_Exercise data:_
--*--
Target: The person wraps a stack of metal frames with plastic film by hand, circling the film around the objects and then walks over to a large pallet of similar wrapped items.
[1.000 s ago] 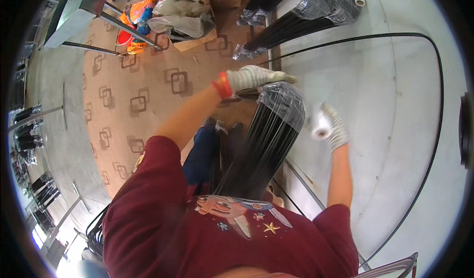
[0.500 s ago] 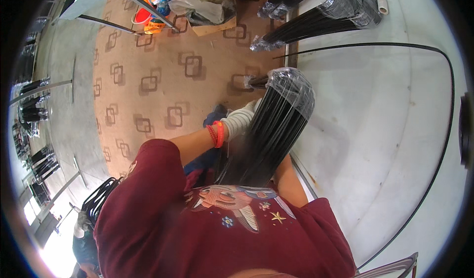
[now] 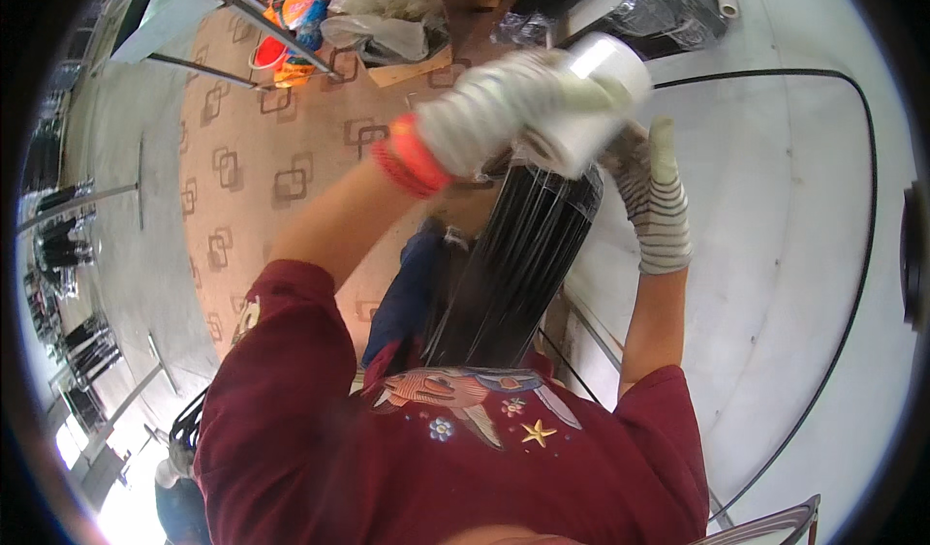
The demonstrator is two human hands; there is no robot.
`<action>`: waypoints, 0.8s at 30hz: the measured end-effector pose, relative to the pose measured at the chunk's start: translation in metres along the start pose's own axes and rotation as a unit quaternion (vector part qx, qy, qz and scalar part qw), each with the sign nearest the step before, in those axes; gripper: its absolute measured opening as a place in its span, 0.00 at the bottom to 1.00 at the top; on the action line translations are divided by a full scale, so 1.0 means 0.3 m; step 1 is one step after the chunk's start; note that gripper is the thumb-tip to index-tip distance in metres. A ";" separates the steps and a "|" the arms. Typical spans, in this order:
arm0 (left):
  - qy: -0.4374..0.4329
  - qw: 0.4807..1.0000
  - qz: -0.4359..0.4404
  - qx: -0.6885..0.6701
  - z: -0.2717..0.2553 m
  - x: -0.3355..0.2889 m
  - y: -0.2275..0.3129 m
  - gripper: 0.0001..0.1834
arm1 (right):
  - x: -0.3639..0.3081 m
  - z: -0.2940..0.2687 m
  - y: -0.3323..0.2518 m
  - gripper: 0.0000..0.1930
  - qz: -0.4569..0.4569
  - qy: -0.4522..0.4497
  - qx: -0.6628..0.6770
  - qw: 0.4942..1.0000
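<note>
Left gloved grip [image 3: 504, 104] closed around white plastic-film roll [image 3: 608, 59]; right gloved grip [image 3: 656, 196] unclear; black rod bundle [image 3: 518, 264] film-wrapped at far end, rest seemingly bare.

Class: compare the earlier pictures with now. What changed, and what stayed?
The left hand has moved forward from the side of the black bundle and now grips the white roll over the bundle's far end; a second ago the roll was at the right hand, which, hidden half a second ago, shows again beside the roll. The bundle and black strip stayed roughly in place.
</note>
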State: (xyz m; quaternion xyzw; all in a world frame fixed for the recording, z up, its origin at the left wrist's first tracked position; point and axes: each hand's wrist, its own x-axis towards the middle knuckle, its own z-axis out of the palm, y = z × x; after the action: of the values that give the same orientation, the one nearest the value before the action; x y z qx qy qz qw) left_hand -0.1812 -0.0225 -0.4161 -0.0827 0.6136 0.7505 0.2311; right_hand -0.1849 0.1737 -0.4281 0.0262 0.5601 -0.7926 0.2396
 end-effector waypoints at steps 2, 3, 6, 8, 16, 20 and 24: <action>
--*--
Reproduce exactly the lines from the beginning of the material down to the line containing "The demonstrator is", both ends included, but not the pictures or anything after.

Target: The person wraps a stack of metal frames with plastic film by hand, circling the film around the objects and then walks over to a large pallet of similar wrapped items.
[1.000 s ago] 
[0.500 s ago] 
[now] 
The demonstrator is two human hands; there is no robot.

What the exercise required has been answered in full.